> Exercise aim:
Output the line with "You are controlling" and every following line to the end of the material, exactly as they appear.

> Data segment:

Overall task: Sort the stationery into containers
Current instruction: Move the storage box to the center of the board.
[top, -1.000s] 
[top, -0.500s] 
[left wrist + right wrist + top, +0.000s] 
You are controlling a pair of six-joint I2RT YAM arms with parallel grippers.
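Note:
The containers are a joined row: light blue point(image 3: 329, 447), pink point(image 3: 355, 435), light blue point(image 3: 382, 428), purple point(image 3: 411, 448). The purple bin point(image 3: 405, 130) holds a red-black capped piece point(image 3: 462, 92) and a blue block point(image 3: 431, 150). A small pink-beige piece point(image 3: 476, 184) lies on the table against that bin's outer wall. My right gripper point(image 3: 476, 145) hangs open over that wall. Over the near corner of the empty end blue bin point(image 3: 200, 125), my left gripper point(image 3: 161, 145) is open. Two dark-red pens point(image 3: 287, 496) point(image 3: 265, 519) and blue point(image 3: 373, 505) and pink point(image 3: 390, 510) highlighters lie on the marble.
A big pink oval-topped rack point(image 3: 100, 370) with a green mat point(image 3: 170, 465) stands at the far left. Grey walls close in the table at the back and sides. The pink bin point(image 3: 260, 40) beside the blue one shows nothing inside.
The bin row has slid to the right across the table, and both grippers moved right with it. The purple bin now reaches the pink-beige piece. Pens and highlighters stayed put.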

> Task result:
You are controlling a pair of six-joint I2RT YAM arms with parallel grippers.
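Note:
The containers are a joined row: light blue point(image 3: 329, 447), pink point(image 3: 355, 435), light blue point(image 3: 382, 428), purple point(image 3: 411, 448). The purple bin point(image 3: 405, 130) holds a red-black capped piece point(image 3: 462, 92) and a blue block point(image 3: 431, 150). A small pink-beige piece point(image 3: 476, 184) lies on the table against that bin's outer wall. My right gripper point(image 3: 476, 145) hangs open over that wall. Over the near corner of the empty end blue bin point(image 3: 200, 125), my left gripper point(image 3: 161, 145) is open. Two dark-red pens point(image 3: 287, 496) point(image 3: 265, 519) and blue point(image 3: 373, 505) and pink point(image 3: 390, 510) highlighters lie on the marble.
A big pink oval-topped rack point(image 3: 100, 370) with a green mat point(image 3: 170, 465) stands at the far left. Grey walls close in the table at the back and sides. The pink bin point(image 3: 260, 40) beside the blue one shows nothing inside.
The bin row has slid to the right across the table, and both grippers moved right with it. The purple bin now reaches the pink-beige piece. Pens and highlighters stayed put.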

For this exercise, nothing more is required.